This is almost two books in one. The first book is just in the pictures, reproductions of paintings, photos, and even a few cartoons that celebrate the figure. The pictorial reading is hugely informative by itself. The authors place each picture in the historical or visual context that led up to it - showing related pictures that might have informed the one being discussed, or displaying cartoons that editorialize on the figure in then-contemporary art.
One thing that's hard for a modern viewer is to see the pictures through Victorian eyes, with Victorian sensibilities. Nudity often represented innocence, invoking Edenic times before modesty (and immodesty, by implication) arose. This seems true, most often, when depicting youths and children. A modern viewer is free to wonder, though - weren't a few artists, Charles Dodgson included, just a bit shrill in protesting their innocent motives?
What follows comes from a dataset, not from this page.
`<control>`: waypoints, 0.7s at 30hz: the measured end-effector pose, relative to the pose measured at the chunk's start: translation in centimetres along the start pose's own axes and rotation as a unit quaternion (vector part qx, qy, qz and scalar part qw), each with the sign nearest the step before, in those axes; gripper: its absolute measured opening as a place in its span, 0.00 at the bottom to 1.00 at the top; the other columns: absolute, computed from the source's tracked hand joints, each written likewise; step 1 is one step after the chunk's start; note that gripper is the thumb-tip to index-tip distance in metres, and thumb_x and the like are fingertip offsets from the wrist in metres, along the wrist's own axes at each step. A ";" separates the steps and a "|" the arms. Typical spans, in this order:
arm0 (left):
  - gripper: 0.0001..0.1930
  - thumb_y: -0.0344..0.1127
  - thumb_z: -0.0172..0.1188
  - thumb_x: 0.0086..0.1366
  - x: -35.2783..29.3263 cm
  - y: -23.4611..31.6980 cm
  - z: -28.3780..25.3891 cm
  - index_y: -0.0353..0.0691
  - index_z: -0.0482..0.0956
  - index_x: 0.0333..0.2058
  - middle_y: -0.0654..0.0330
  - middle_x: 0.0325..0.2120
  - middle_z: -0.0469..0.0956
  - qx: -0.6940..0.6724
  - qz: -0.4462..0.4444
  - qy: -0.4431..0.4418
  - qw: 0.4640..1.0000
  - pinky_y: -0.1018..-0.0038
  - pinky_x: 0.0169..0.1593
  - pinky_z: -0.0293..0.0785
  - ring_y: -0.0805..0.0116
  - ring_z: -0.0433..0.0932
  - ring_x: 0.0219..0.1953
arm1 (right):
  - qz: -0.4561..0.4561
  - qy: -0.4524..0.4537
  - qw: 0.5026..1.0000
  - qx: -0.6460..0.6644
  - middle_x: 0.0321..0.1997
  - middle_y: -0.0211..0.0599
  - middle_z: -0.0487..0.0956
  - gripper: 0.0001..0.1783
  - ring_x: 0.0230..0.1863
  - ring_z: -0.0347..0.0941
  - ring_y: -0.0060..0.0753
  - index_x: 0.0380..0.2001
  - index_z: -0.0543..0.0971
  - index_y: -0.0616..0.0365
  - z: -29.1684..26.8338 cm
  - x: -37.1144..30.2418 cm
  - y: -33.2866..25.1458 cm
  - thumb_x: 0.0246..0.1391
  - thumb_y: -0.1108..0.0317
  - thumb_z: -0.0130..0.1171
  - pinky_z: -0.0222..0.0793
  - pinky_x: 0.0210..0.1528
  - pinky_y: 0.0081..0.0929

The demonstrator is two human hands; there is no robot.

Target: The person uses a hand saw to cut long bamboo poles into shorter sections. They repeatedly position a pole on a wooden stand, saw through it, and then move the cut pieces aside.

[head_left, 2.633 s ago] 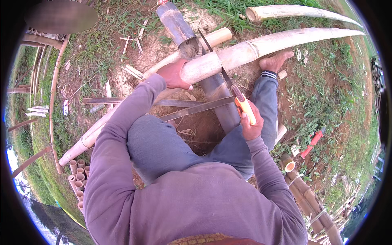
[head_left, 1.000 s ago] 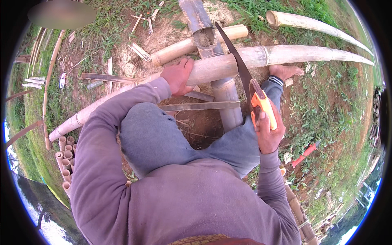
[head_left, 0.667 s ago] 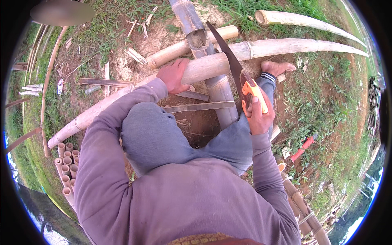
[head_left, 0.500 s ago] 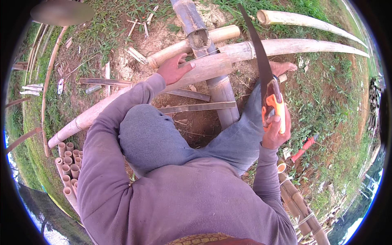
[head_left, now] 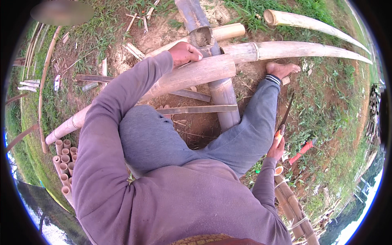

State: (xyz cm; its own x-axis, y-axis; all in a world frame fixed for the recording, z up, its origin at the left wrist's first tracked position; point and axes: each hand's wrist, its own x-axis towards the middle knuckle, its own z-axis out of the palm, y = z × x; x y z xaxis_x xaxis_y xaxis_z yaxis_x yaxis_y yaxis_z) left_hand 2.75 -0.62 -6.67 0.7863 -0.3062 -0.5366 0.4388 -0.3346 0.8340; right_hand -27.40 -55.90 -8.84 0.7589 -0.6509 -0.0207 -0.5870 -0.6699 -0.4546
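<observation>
A thick pale bamboo pole (head_left: pixel 204 72) lies slantwise before me, its cut end resting over a dark grey-brown bamboo support (head_left: pixel 223 100). My left hand (head_left: pixel 183 54) is closed at the far upper side of this pole near that end; its fingers are curled, and part of the grip is hidden. Out to the right, my right hand (head_left: pixel 276 149) is wrapped round the orange handle of a hand saw (head_left: pixel 286 111). The saw's dark blade points away from me, seen nearly edge-on and apart from the bamboo.
Two more long bamboo poles, a nearer one (head_left: pixel 286 49) and a farther one (head_left: pixel 310 23), stretch to the right. A red-handled tool (head_left: pixel 302 152) lies on the grass. Cut bamboo tubes (head_left: pixel 64 159) are stacked at left. A flat strip (head_left: pixel 200 109) crosses by my knees; tied bamboo (head_left: pixel 292 200) lies lower right.
My right hand has lowered the saw toward me, turning its blade edge-on. My left hand has slid right and farther along the pole, its spread fingers now curled.
</observation>
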 end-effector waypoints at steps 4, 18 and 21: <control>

The second reading of this book is in its explanatory text, an even partner with the imagery itself. This is what a picture book's text should be, but too rarely is. It really does add insight to the images. Sometimes the writing explains mythical references that are now obscure, sometimes it describes the artist and that artist's place in society, sometimes it explains how competing schools of thought created pictures with specific features of style. In every case, though, the reading is worthwhile, if only because it invites the reader to linger just a little longer over each of the pictures shown.
The artists represented here all honor classical human beauty in its many forms, male, female, and child. That explains one of two lacks I found in this book. First was the absence of mature figures, especially among the women. It was and often still is implicit that only the young can be beautiful. This error deprives fully adult women of their due, and deprives the viewer of a wider vision of human wonder. Second, this book emphasizes the classical, formal style of painting. I miss the other kinds of images that were also being made at the time, especially the Impressionist. The first lack I attribute to the artists of the time, but the second was introduced by the modern editors. It's a minor point, though, and does not interfere with the enjoyment of what is present.
This is a book worth having and keeping, for its inherent beauty, for its intelligent commentary, and for its presentation of painters I might not have known otherwise.